The solar wind energy is transported to the magnetosphere-ionosphere system via energy conversion. In particular, the interplanetary magnetic field (IMF) has a large effect on the solar wind-magnetosphere interaction. If the magnetosphere is totally closed in terms of magnetic field topology, in ideal magnetohydrodynamics, there is no solar wind energy flowing into the magnetosphere. One important element determining the energy inflow rate is the connectivity of the geomagnetic field and the IMF, namely, magnetic reconnection between the two fields. For southward IMF, reconnection occurs on the nose of the magnetosphere. The solar wind energy enters the magnetosphere effectively, producing magnetic storms, auroral substorms, and so forth. Meanwhile, for northward IMF, reconnection occurs on the high-latitude magnetopause. Though not so effective as for southward IMF, the solar wind energy also enters the magnetosphere, producing phenomena specific to northward IMF periods such as theta auroras. Thus, it is expected in the real magnetosphere that the energy inflow is minimized when the IMF is northward and extremely small (say B=0.1nT). However, prolonged periods of such IMF are of very rare occurrence, and consequently observational studies are virtually impossible. In this study, therefore, we performed a numerical simulation using the Reproduce Plasma Universe (REPPU) code (Tanaka, 2015) and reproduced a magnetosphere under northward and extremely small IMF conditions. We set the IMF magnitude to 0.1nT and the IMF clock angle (measured from due north) to 30°in the simulation. The conclusions of this study are summarized as follows.

(i) Reconnection occurs on the high-latitude magnetopause near the cusp. Although the IMF is northward, this reconnection is Dungey-type reconnection for southward IMF that converts the closed magnetic flux to open magnetic flux. We also found so-called merging cells in the ionosphere resulting from Dungey-type reconnection. However, the contribution of the merging cells to the cross polar cap potential is very small (a few kilovolts).

(ii) Ionospheric convection exhibits the normal twin-cell pattern. The cross polar cap potential (a few tens of kilovolts) is contributed mostly by the convection cells circulation exclusively in the closed field line region (so-called "viscous cells").

(ⅲ)The main energy flow route from the solar wind to the ionosphere is similar to that for southward IMF conditions. The solar wind flow energy is first converted to the thermal energy in the magnetosheath. The thermal energy is then converted to the motional energy of a flow toward the cusp (mainly field-aligned), and then to the thermal energy of the cusp. At the high-latitude boundary layer behind the cusp, the thermal energy finally transmutes into the electromagnetic energy driving the R1 FAC system.
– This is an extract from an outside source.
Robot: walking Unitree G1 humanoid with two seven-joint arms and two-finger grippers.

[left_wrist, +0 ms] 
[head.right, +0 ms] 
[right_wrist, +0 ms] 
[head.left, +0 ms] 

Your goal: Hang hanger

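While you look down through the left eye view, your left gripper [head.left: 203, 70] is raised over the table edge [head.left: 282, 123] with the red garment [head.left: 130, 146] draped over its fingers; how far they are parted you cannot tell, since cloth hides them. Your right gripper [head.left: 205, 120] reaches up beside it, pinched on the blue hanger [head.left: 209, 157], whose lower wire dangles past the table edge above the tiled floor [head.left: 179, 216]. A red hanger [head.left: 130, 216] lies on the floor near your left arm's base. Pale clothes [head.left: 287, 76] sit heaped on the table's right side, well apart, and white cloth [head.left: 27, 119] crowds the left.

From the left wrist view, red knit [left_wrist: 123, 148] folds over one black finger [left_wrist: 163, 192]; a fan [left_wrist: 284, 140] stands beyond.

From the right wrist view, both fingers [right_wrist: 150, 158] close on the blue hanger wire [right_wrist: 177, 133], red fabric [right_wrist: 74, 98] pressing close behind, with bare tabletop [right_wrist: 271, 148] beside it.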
Thus, the convection cells that appear in the closed field line region of the ionospheric are not the consequences of the viscous-like interaction in the low-latitude boundary layer between the solar wind and the magnetosphere, as conventionally thought to be the origin of the “viscous cells” (Axford & Hines, 1961). Instead, the energy supply mechanism for the “viscous cells” is basically the same as that for the merging cells for southward IMF. The role of reconnection is to make the magnetosphere topologically open to enable the entry of the solar wind energy into the magnetosphere and the subsequent formation of the cusp. As long as the magnetosphere is topologically open, be it ever small, a closed magnetic flux circulation is formed in the magnetosphere-ionosphere system by the energy supply mechanism though the cusp.